Under paragraph 418-1(a) of the CATSI Act, the Registrar is required to keep the Register of Aboriginal and Torres Strait Islander Corporations (Corporations Register). The Register is publicly accessible, either on the website of the Office of the Registrar of Indigenous Corporations (oric.gov.au), for current documents, or upon request for archived documents. Section 418-10 of the CATSI Act provides that the Corporations Register ‘is to include the information or documents specified in the regulations in relation to each Aboriginal and Torres Strait Islander corporation’.

 

The effect of section 43 is that the information and documents listed in Schedule 2 of the Regulations are required to be included in the Corporations Register. Schedule 2 is divided into four parts. Clause 1 lists the information and documents mentioned in the CATSI Act. Clause 2 lists information and documents mentioned in relevant provisions of the Regulations (sections 20, 24, 26, 28 and 35-37). Clause 3 lists information and documents mentioned in provisions of the Corporations Act that are applied to CATSI corporations by the CATSI Act. Clause 4 lists information and documents mentioned in provisions of the Corporations Regulations that are applied to CATSI corporations by the CATSI Act.


 

Section 44 – Inspection and production of records

The effect of this provision is that, under paragraph 421-1(1)(b) of the CATSI Act, any person has a right to inspect or search the Corporations Register and the Register of Disqualified Officers for any information or document contained in those registers.

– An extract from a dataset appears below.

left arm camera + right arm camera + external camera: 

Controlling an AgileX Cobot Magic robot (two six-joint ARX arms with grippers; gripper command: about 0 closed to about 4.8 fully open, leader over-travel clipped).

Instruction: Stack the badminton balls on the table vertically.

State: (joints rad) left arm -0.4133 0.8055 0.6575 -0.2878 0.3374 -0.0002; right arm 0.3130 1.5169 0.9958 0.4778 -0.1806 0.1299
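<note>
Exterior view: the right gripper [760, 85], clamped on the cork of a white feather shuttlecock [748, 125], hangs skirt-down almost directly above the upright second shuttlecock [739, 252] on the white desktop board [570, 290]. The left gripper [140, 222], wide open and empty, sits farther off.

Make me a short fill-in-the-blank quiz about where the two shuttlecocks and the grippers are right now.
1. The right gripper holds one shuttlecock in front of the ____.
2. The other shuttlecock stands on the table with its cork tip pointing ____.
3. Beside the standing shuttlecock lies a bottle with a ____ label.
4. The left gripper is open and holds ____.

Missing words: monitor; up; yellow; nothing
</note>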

Section 45 – Exempt documents

Paragraph 421-1(1)(a) of the CATSI Act provides that a person may inspect any document lodged with the Registrar, unless it is an exempt document. Exempt documents are those mentioned in paragraphs 421-1(4)(a)-(e) of the CATSI Act, and any documents specified in the regulations for the purposes of paragraph 421‑1(4)(f). Under paragraph 421-1(1)(c) of the CATSI Act, a person may also require a copy of, or extract from, any non-exempt document.

 

Section 45 has the effect that the documents listed in Schedule 3 to the Regulations are exempt documents (which a member of the public will therefore have no right to inspect under paragraph 421-1(1)(a) of the CATSI Act).  Schedule 3 is divided into two parts. Clause 1 lists documents that are mentioned in the CATSI Act (these relate to documents such as those required to accompany an application for registration as a corporation under the CATSI Act, relating to changes in a corporation’s constitution and requests for appointment of a special administrator). Clause 2 lists documents mentioned in provisions of the Corporations Act that are applied to CATSI corporations by the CATSI Act (these relate to various applied conflict of interest provisions).

 

Part 8 – Regulation and enforcement

Section 46 – Registrar may call a general meeting (other than an AGM)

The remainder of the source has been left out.